The unfair advantage is the law — hence the monopoly — to gather and process the most exact, important, and fragile data (demography, full business permits/registry, health services, to name a few …)

Despite all those promises, there are not too many applications created with open city data in mind. Most of them are just a result of municipal hackathons and will not face any further development.

That is sad as we have a huge space for imagination targeting solutions for smart cities. We just don’t know how many and what problems we are going to address and solve with all of those next-gen measure devices producing exceptional datasets.

Working with data is based on the so-called “analytical workflow”.

Typical analytical workflow is a process with several steps to find insights (business or social value) via data exploration. A generalized analytical workflow is more or less similar to the diagram below.

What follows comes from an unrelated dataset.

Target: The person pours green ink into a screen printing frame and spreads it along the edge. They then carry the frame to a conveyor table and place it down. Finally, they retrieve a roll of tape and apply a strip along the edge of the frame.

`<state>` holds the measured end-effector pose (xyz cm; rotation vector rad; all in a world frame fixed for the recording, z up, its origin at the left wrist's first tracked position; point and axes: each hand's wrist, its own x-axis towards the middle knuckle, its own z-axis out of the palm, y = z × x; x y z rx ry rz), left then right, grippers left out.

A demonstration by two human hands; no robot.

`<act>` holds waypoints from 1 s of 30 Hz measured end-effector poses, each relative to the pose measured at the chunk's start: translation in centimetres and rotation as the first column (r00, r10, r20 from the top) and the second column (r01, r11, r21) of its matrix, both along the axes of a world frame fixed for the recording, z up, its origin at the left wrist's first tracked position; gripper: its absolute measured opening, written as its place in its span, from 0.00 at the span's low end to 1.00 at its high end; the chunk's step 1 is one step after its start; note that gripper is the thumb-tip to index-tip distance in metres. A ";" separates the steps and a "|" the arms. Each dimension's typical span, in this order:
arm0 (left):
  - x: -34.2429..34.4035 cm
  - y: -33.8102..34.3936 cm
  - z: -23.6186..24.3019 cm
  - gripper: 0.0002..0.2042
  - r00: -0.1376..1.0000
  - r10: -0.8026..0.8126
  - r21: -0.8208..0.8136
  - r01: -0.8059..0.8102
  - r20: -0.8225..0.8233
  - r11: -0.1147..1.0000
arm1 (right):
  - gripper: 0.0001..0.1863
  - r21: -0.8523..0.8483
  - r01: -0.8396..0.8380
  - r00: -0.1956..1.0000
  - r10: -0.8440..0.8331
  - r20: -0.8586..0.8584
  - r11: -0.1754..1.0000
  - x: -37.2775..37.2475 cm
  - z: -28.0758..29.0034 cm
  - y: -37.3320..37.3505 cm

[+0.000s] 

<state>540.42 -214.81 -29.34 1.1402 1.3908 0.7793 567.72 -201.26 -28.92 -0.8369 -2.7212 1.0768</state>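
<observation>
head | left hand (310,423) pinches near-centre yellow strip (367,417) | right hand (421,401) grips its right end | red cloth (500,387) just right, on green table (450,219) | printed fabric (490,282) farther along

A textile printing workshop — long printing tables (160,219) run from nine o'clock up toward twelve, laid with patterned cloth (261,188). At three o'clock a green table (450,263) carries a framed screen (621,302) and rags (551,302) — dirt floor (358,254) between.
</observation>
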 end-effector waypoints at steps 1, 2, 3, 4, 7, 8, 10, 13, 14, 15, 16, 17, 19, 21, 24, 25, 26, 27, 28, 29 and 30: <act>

Typical Analytical Workflow

It definitely is not simple and not direct. You can notice no exact beginning of the process ( although many people say the beginning happens always before data capture ). The visualization part is most likely black-boxed. We could spend hours talking about the cons of the aforementioned chart but the biggest downside is that you are going to be tired of all the necessary transformations before you come up with some insights.

Let me rephrase our unusual situation:

with open city data we don’t only want to address existing problems, we want to find them out!

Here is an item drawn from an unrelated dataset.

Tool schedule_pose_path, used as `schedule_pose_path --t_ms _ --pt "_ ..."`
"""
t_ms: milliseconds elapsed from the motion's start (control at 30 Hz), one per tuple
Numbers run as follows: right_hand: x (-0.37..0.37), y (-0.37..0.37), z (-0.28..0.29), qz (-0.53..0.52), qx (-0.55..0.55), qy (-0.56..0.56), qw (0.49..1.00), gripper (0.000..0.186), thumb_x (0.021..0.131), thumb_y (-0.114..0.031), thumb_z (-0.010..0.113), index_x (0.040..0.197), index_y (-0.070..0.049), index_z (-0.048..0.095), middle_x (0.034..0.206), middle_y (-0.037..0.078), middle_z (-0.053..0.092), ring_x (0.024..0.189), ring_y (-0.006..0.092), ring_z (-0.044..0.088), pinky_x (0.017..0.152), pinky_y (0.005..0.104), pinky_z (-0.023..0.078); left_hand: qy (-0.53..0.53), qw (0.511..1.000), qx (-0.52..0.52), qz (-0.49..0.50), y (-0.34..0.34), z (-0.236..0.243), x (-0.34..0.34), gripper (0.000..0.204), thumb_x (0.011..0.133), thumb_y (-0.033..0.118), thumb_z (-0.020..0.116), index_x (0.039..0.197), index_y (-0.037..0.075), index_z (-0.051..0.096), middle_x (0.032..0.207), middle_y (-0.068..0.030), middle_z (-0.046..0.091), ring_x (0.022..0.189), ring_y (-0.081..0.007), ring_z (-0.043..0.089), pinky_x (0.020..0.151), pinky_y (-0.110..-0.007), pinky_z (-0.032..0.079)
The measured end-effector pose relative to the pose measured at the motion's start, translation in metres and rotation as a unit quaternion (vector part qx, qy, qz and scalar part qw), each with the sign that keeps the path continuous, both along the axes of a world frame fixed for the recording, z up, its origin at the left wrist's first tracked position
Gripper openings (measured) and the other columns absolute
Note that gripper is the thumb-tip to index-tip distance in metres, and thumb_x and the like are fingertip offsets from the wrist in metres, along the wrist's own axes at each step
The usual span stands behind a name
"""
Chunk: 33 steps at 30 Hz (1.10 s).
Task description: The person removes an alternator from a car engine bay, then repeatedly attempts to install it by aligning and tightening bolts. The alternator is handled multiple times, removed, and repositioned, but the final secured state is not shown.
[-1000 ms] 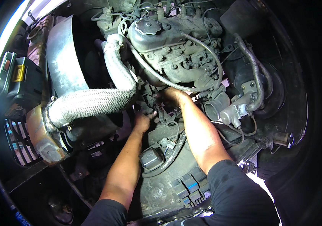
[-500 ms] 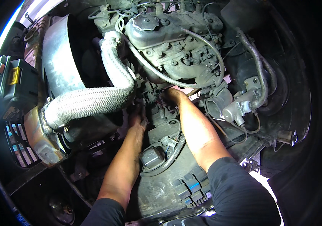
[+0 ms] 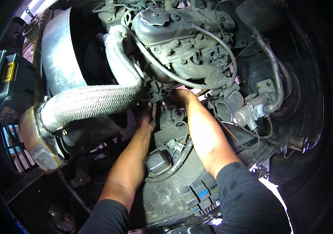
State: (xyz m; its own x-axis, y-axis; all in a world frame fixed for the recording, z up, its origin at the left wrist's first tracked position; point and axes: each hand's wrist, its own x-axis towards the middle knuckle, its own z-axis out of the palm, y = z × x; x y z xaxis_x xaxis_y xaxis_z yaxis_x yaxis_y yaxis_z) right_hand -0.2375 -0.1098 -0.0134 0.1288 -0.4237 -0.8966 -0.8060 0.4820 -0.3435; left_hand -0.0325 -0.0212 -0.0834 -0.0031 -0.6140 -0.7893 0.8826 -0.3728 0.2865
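Both my hands reach deep beside the engine block (image 3: 182, 58), below the braided hose. My left hand (image 3: 149, 117) is low on the left, two fingers stretched upward toward a small dark metal fitting (image 3: 161, 93); its other fingers are in shadow. From the right, my right hand (image 3: 179, 96) bends in at the wrist toward the same fitting. Its fingers are hidden in shadow, so I cannot tell whether they grip anything. Dark wires (image 3: 169, 111) hang between the two hands.
A thick braided hose (image 3: 96, 103) curves above my left hand, beside the metal fan shroud (image 3: 61, 50). A thin hose (image 3: 166, 80) loops across the engine. Below lie a black box-shaped part (image 3: 158, 162) and a dark relay block (image 3: 200, 193). A green toolbox (image 3: 18, 89) stands at left.
The view has shifted slightly. My left hand has moved up a little, its fingers nearer the fitting. My right hand stays at about the same place.
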Motion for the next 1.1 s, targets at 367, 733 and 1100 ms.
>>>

When we want to find problems to address with data, we don’t have well-formed questions. After a few explorations of the selected area, we may find something interesting but the prerequisite for this is to have a dataset that can inspire proper questioning.

Analytical Workflow designed to find out the problem/question (with drafted solution)

The inspirational dataset is the first part of our very simple city lab but definitely not the most fun. We will focus on the second part (City as a function) responsible for explorations, visualizations, and comparisons in the next blog entry.

However, I am going to give you a brief example of such a function now. This is because the inspirational dataset is just an input type to that generic function, hence it is better to explain it with a use case:

the rationale behind vote name will soon be clear

‘dataset is just a single type that holds all available data that may help to find insights for a particular city dimension. To be more specific: it is a domain-friendly type, not the one used for storage. It is an intrinsic part of the F# function definition so this dataset is always strongly-typed. You have the full F# power to add DSL extensions and use all available F# features to rank/query the underlying domain.

Inspirational dataset is an exhaustive set of data given to you as a function parameter so you never take care of data capture, preprocessing and matching. There is no setup, no data load, you just start by writing the explorative function definition as immidiately as possible (I will describe how in the last post of this series).

Although you write a function that compares/ranks two places, you are guaranteed it will be run for every possible place(s) in the city (or subareas). It changes the way how you think about the input data, because you may search for one particular best commute or analyze all possible occurrences for marketing or urban planning activities. It encourages you to think about data potential from different angles.

Let's give an example.

Imagine we want to describe (evaluate) any two points in a city with regards to their commute value. Taking into account the Christmas spirit I will evaluate all available Christmas Markets and their connection to any other place. Berlin has a dataset for 45 such markets:

45 Christmass Makets in Berlin

Marked home can be one of the 300k addresses. A lot of data to compare but don’t worry about that for now, just take for granted the dataset gives us info about each and every combination of two locations we want to compare (distance between them, n nearest stations, available transportation modes, route details) and the result of their matching (common transit routes).

Depending on the scenario we can use that data to implement almost any ranking.

The function below will rank all target places (Christmas Markets) base on their distance to your home (or any other important place):

If we live nearby a specific route we can filter only the markets with that connection:

or rank markets based on the count of all nearby routes without specifying their names

we can go pretty far with the calculations and even use real-time data like weather conditions:

As you can see there is nothing specific to Christmas Markets (yet). The engine can feed ‘dataset with schools, companies, playgrounds and the code will remain the same.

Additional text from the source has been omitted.